Talis...this is what I meant. (I'd like to have found some of the ending, but there isn't one...oh, here you go. Try not to see centaurs...and don't worry about it if you don't. It's just a story, innit?)
Classical music is still pretty much what it used to be, so I haven't found much new there. A friend introduced me to Carmina Burana, and I like that a lot, but I continue to find Mahler too...something or other, or else not...thingy...enough. I don't know. I think my classical tastes are pretty much settled.
Of the bands of my youth, Genesis have given up being Genesis. Mike and the Mechanics have done some good stuff, as has Tony Banks. Yes is still going, though their last album Magnification was a while ago, and they seem to have split and reformed again, possibly several times. Renaissance had a, er, renaissance a while back, but I think are probably no more. The Enid are still going, having gone through various phases, and I hope for great things. But these people are a lot older than me, and one can't expect them to keep going for ever.

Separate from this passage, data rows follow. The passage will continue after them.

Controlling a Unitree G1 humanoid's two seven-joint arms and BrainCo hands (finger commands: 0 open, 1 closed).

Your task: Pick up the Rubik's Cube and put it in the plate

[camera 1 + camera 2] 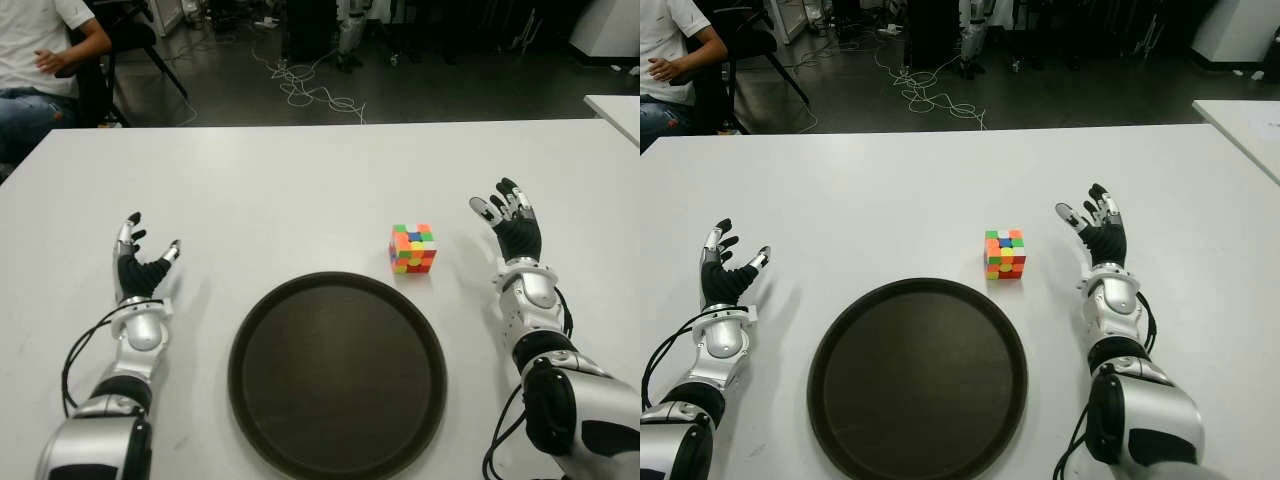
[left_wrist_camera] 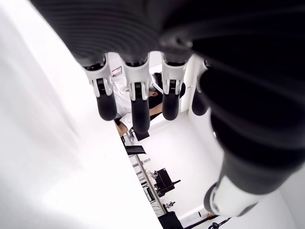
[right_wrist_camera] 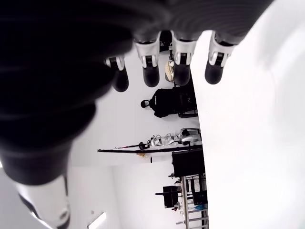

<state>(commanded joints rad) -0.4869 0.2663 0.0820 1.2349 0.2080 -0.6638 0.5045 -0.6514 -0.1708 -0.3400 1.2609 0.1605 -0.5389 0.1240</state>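
Observation:
A multicoloured Rubik's Cube [image 1: 412, 248] stands on the white table [image 1: 300, 180], just beyond the far right rim of a round dark plate [image 1: 337, 372]. Nothing lies in the plate. My right hand [image 1: 508, 222] shows to the right of the cube, a short gap away, with its fingers spread and holding nothing. My left hand [image 1: 140, 258] shows well to the left of the plate, fingers spread too. Both wrist views show only extended fingers [image 3: 182, 67] over the table, with no cube between them.
A seated person [image 1: 40, 60] is at the far left behind the table. Cables [image 1: 310, 90] lie on the dark floor beyond the far edge. Another white table's corner [image 1: 615, 108] shows at the far right.

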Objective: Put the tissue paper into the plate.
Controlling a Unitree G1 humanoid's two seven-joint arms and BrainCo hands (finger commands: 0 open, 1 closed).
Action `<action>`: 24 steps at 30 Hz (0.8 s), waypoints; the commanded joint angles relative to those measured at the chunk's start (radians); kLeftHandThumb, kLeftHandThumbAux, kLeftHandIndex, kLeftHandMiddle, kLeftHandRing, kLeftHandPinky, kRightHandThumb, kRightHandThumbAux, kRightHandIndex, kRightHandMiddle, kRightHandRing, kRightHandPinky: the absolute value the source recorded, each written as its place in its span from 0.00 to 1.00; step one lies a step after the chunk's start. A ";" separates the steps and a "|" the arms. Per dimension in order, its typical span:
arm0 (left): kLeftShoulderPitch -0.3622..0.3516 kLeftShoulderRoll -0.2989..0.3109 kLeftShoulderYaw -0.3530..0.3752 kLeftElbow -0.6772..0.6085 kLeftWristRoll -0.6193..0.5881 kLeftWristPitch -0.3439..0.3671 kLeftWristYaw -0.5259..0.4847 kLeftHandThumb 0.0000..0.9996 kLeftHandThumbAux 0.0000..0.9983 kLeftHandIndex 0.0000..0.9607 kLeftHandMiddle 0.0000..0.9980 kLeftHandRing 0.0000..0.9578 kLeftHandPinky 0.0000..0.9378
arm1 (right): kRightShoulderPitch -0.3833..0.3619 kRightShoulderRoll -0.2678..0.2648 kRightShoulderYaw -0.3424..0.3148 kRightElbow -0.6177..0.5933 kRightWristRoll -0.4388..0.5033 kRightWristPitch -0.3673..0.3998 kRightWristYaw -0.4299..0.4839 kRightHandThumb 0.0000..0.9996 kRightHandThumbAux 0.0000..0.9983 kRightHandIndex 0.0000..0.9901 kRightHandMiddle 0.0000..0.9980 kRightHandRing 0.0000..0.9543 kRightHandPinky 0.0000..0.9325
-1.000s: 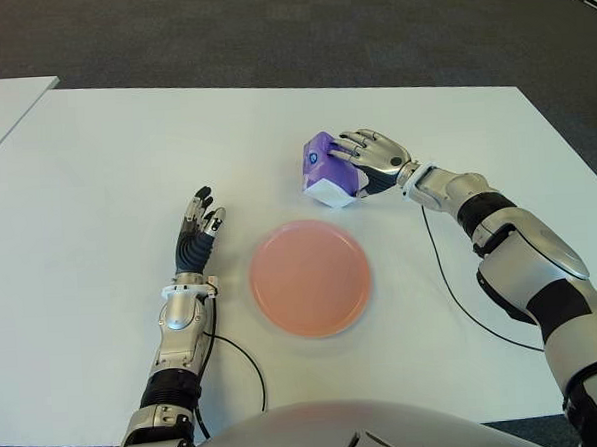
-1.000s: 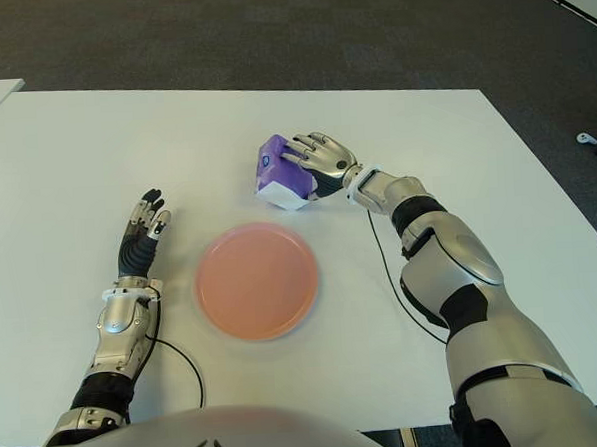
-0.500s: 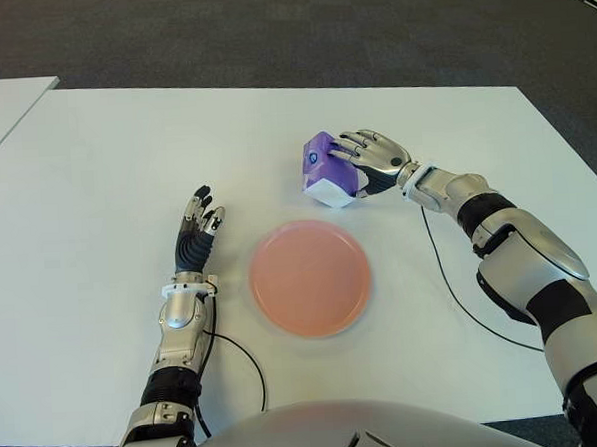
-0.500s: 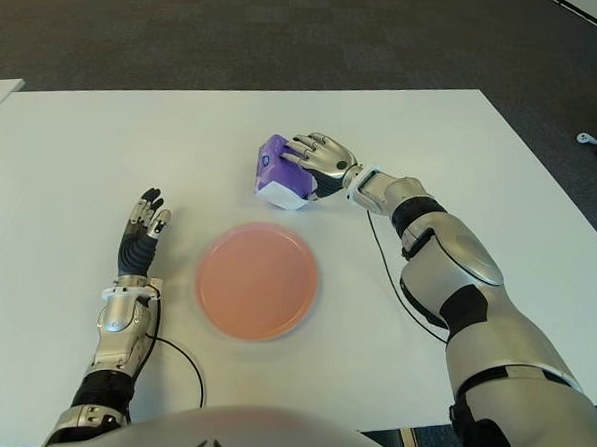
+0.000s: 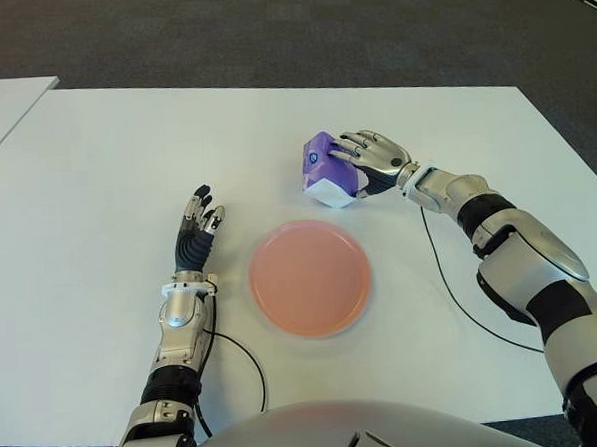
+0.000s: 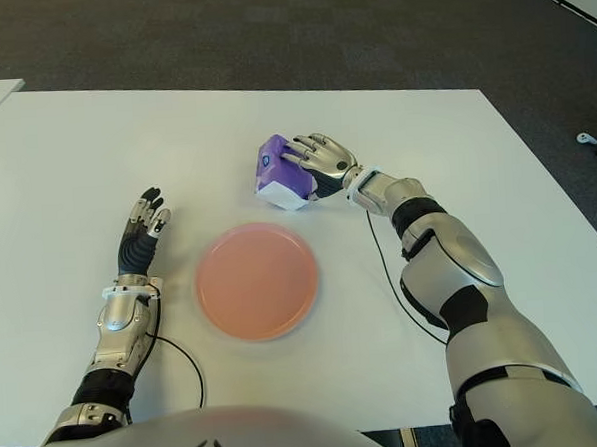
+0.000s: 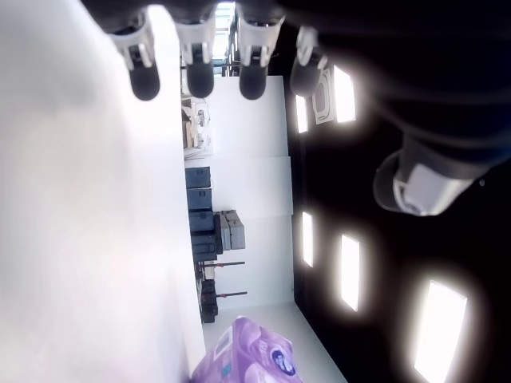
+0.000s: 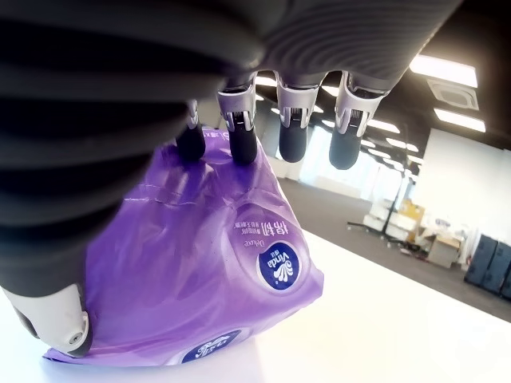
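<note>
The tissue paper is a purple and white pack on the white table, just beyond the pink plate. My right hand reaches in from the right and wraps the pack. In the right wrist view its fingers curl over the top of the pack, two fingertips touch the wrapper and the thumb presses its lower side. The pack stands tilted, its white face toward me. My left hand shows left of the plate, fingers straight and holding nothing.
A black cable trails from the right wrist across the table toward its near edge, and another cable loops beside the left forearm. A second white table stands at the far left. Dark carpet lies beyond the far edge.
</note>
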 commanded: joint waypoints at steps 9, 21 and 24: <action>0.030 -0.008 0.006 0.056 0.002 0.022 0.013 0.00 0.47 0.00 0.00 0.00 0.00 | 0.038 0.014 0.042 0.002 -0.027 -0.026 0.026 0.41 0.65 0.02 0.07 0.04 0.00; 0.030 -0.009 0.006 0.060 0.009 0.013 0.017 0.00 0.46 0.00 0.00 0.00 0.00 | 0.000 0.028 0.033 -0.012 -0.011 -0.038 0.081 0.40 0.65 0.01 0.07 0.03 0.00; 0.031 -0.010 0.007 0.058 0.008 0.013 0.017 0.00 0.47 0.00 0.00 0.00 0.00 | -0.003 0.026 0.030 -0.015 -0.011 -0.036 0.084 0.40 0.65 0.02 0.07 0.03 0.00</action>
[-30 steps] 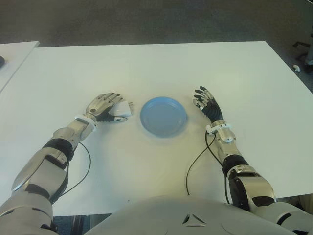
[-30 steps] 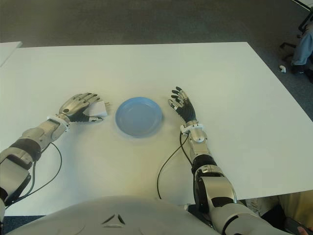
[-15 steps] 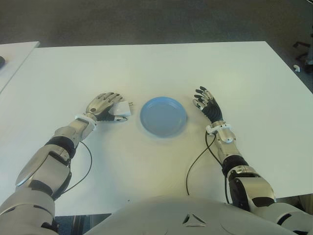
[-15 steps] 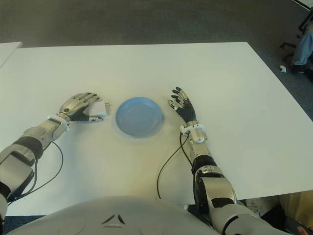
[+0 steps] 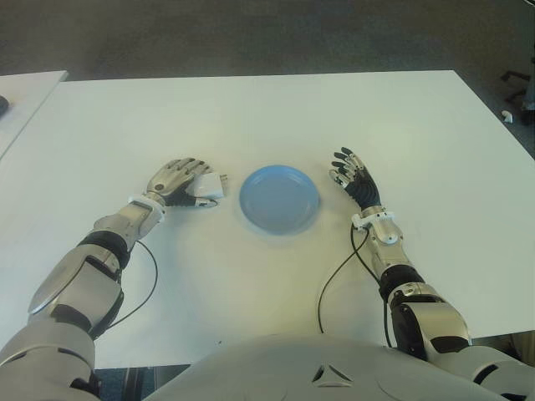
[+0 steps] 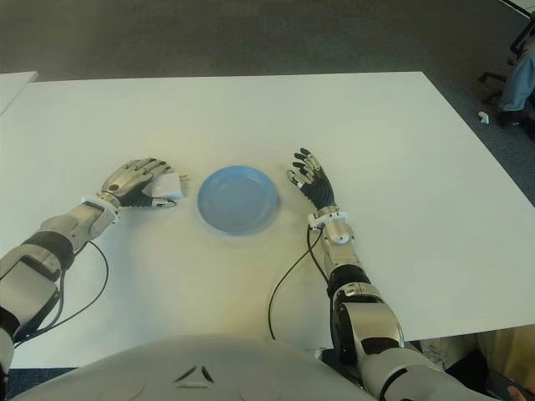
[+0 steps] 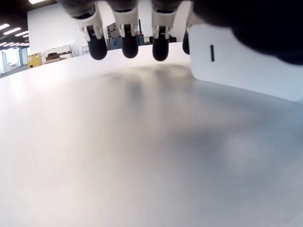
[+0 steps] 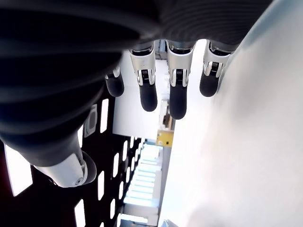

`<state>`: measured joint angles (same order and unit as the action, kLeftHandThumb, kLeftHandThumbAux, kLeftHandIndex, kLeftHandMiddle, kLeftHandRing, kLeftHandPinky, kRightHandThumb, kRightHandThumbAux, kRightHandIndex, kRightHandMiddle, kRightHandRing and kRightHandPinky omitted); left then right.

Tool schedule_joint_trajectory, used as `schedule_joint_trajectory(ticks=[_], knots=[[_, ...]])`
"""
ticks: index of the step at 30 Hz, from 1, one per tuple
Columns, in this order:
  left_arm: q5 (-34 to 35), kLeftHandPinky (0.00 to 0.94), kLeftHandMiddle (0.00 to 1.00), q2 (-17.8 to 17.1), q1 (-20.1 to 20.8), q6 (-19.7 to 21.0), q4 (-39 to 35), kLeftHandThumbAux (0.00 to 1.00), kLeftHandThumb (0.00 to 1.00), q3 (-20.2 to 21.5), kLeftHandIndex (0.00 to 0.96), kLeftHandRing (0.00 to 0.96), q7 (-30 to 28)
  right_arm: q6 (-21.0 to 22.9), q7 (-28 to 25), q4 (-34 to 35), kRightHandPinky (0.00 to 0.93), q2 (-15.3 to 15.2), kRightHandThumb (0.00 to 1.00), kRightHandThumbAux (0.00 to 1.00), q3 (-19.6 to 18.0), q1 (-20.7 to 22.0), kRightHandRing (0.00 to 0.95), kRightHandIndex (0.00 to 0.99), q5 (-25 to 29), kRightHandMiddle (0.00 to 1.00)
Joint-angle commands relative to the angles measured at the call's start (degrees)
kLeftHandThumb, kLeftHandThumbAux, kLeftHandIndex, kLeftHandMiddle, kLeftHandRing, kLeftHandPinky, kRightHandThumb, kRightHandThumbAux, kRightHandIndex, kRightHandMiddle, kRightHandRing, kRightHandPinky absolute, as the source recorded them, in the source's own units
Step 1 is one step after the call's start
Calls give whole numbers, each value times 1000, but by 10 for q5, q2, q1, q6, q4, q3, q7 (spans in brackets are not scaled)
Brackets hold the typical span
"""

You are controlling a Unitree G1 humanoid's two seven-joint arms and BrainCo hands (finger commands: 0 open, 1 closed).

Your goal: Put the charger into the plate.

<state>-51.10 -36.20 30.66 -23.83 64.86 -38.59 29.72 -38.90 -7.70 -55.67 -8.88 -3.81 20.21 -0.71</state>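
Observation:
The white charger [image 5: 211, 185] lies on the white table [image 5: 251, 117], just left of the round blue plate [image 5: 279, 199]. My left hand [image 5: 180, 180] is curled over the charger's left side, thumb below it. In the left wrist view the charger [image 7: 241, 66] sits between the dark thumb and the index finger, while the other fingertips [image 7: 130, 47] hang beside it without touching it. Whether it is lifted off the table I cannot tell. My right hand [image 5: 351, 174] shows just right of the plate, fingers spread and holding nothing.
A black cable [image 5: 334, 276] loops from my right wrist toward the table's near edge, and another [image 5: 142, 284] hangs by my left forearm. A second table's corner [image 5: 21, 92] shows at far left. A person's sleeve [image 6: 518, 79] is past the table's far right corner.
Almost nothing: the left hand and charger have edged very slightly left. The right hand and the plate have not moved.

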Motion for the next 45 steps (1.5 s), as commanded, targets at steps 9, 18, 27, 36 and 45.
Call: schedule_joint_trajectory(ticks=[9, 18, 27, 36, 45], knots=[[-8, 38, 97, 10, -20, 3, 13, 213, 130, -24, 34, 63, -65, 22, -4, 4, 125, 10, 88, 668, -1, -17, 193, 0, 7, 177], [6, 39, 103, 5, -22, -8, 10, 217, 129, -23, 15, 72, -110, 32, -9, 13, 125, 12, 81, 672, -1, -20, 194, 0, 12, 177], [27, 30, 106, 3, -28, -21, 7, 218, 121, -17, 13, 72, -135, 37, -12, 18, 126, 14, 88, 680, -3, -21, 191, 0, 15, 176], [30, 19, 112, 8, -28, -25, 13, 213, 104, -19, 10, 79, -128, 35, -9, 17, 112, 16, 102, 690, -4, -20, 183, 0, 14, 170], [40, 109, 165, 10, -35, -30, 9, 281, 164, -5, 71, 131, -77, 36, -9, 16, 111, 17, 103, 690, -4, -20, 178, 0, 14, 166]])
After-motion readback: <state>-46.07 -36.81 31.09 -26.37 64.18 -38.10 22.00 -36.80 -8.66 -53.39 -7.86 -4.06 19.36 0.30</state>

But prog rock is not dead (take that, Johnny Rotten). There have been groups like Marillion and Pallas keeping the flame alive, and now there are loads. Tangent (managed, apparently, by a friend from the Enid days), the Flower Kings, Frost* (my brother likes them), Arena, Transatlantic and a host of others are still playing melodically interesting music, and a little way over in the metal camp there have been bands like Nightwish and Epica. Qntal, from Germany, have done some lovely stuff with mediaeval sounds.
And my tastes have broadened a bit more. The Countess likes Queen and Bon Jovi, and I've come to see that there's a lot more to their music than I had thought. Film and telly music is also flourishing, with people like Danny Elfman and Hans Zimmer, and the best thing about nuWho was the second version of Murray Gold's reinvention of the theme.
Filk keeps on growing, with exciting new artists coming along in Britain, America, Germany and probably a host of other places, and the old guard continuing to develop their musicianship and lyrical genius. The world is full of great music, far more than one person could ever hope to keep pace with, though it's fun to try.
And I? I continue to trudge along in the shadow of these giants, the ones who make their living by it and the unjustly less well known ones whom I call friends, picking up odd scraps and doing my twiddles when I can. I have now, thanks to my Year Of Living Dangerously (another story), more musical resources than I could ever have dreamed of back when I was pedalling my heart out on that old harmonium; the inspiration to use them is capricious and fleeting and usually strikes when I'm nowhere near, but I haven't given up on it yet.
If anyone has any questions, I'll try to answer them in part 12a or thereafter. In the meantime, may all of us who are in a bad place find our way sooner or later to a good place.